== Provided material ==

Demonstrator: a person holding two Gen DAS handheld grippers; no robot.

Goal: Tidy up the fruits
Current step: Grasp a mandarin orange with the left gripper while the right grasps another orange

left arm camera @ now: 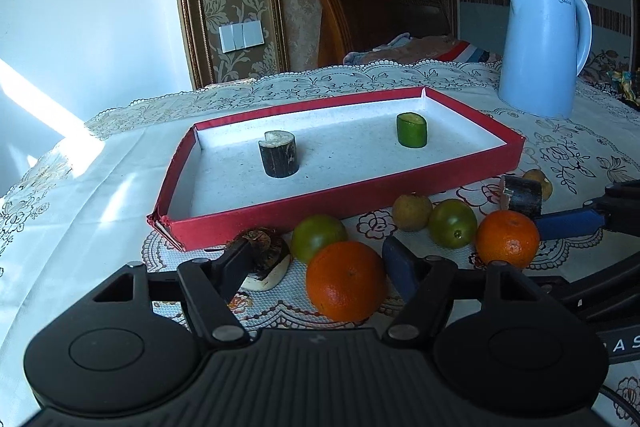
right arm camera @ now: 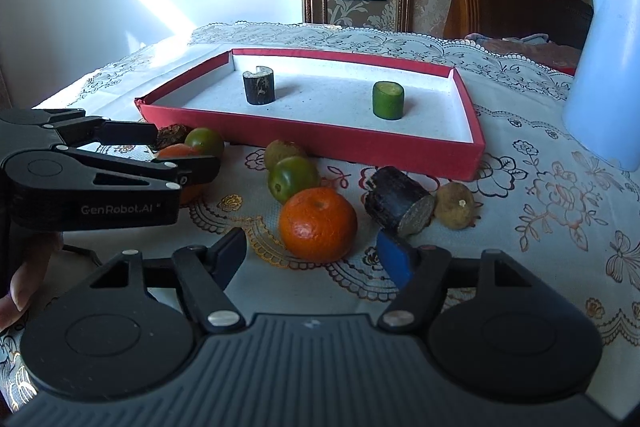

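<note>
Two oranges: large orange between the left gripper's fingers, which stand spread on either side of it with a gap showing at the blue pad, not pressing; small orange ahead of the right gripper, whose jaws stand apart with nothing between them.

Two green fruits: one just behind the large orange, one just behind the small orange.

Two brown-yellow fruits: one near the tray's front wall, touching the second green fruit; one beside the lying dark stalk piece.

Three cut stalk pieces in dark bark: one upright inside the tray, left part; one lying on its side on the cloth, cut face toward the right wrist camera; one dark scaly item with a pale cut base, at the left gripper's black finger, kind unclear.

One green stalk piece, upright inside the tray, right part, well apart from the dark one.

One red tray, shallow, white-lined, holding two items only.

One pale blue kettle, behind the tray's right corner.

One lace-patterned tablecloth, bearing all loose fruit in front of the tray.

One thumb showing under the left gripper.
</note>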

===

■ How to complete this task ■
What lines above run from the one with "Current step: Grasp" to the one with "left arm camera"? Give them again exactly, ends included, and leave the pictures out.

■ Result of this exercise ■
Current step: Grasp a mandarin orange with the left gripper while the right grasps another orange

left arm camera @ now: 

What was requested is fully covered by this answer.